=== YOUR OBJECTIVE ===
Without the images, output each record below as it stands.

● ● ● ● ● ● ●

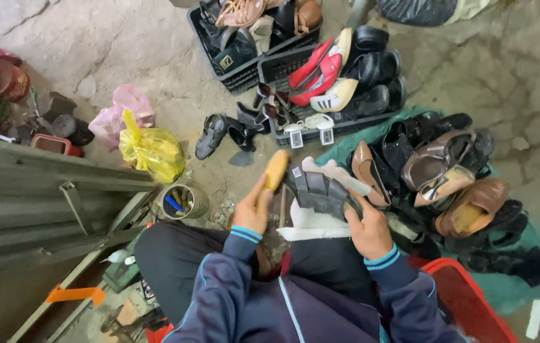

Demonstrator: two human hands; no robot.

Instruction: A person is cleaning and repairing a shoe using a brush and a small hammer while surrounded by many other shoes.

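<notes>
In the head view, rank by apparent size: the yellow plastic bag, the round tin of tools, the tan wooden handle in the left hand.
1. Yellow plastic bag
2. Round tin
3. Tan wooden handle, partly hidden by the left hand, so this place is unsure.

Landmark: black crate (244,73). Just below it, grey strappy sandal (324,190), ochre-yellow brush (276,169). Left of crate: yellow bag (152,152), pink bag (124,108). Right: red-and-white shoe (314,70), tan and brown shoes (467,206). Navy sleeves, light-blue striped cuffs.
</notes>
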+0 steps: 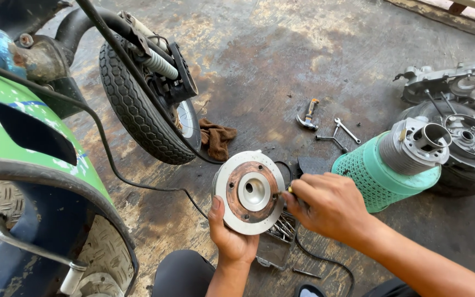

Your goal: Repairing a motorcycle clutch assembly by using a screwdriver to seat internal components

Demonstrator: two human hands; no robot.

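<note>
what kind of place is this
Probably a scooter repair workshop or garage floor. A green scooter with its front wheel stands on stained concrete, wrenches and a hammer lie loose, and an engine cylinder rests nearby.

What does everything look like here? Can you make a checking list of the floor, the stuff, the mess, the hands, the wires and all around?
Surface: stained, oily grey concrete floor.
Job's things: round silver metal disc with coppery ring and centre hole; thin yellow-tipped tool at its right edge.
Clutter: brown rag, small hammer, two silver spanners, tray of metal rods.
Grippers: left hand holds the disc from below; right hand grips the tool.
Cables: black cable runs from the scooter across the floor.
Surroundings: green scooter body, black tyre, teal mesh basket with grey finned cylinder, engine casing.
</note>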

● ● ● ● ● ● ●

=== EXERCISE RESPONSE ===
Demonstrator: two human hands; no robot.

Instruction: A person is cleaning and repairing a shoe using a brush and a small hammer while surrounded by many other shoes.

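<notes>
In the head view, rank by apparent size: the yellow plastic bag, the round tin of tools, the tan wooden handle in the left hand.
1. Yellow plastic bag
2. Round tin
3. Tan wooden handle, partly hidden by the left hand, so this place is unsure.

Landmark: black crate (244,73). Just below it, grey strappy sandal (324,190), ochre-yellow brush (276,169). Left of crate: yellow bag (152,152), pink bag (124,108). Right: red-and-white shoe (314,70), tan and brown shoes (467,206). Navy sleeves, light-blue striped cuffs.
</notes>
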+0 steps: 

Your goal: Repairing a motorcycle clutch assembly by using a screwdriver to seat internal components

Demonstrator: two human hands; no robot.

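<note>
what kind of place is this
Probably a scooter repair workshop or garage floor. A green scooter with its front wheel stands on stained concrete, wrenches and a hammer lie loose, and an engine cylinder rests nearby.

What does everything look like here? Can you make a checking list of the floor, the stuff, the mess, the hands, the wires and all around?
Surface: stained, oily grey concrete floor.
Job's things: round silver metal disc with coppery ring and centre hole; thin yellow-tipped tool at its right edge.
Clutter: brown rag, small hammer, two silver spanners, tray of metal rods.
Grippers: left hand holds the disc from below; right hand grips the tool.
Cables: black cable runs from the scooter across the floor.
Surroundings: green scooter body, black tyre, teal mesh basket with grey finned cylinder, engine casing.
</note>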

This completes the response.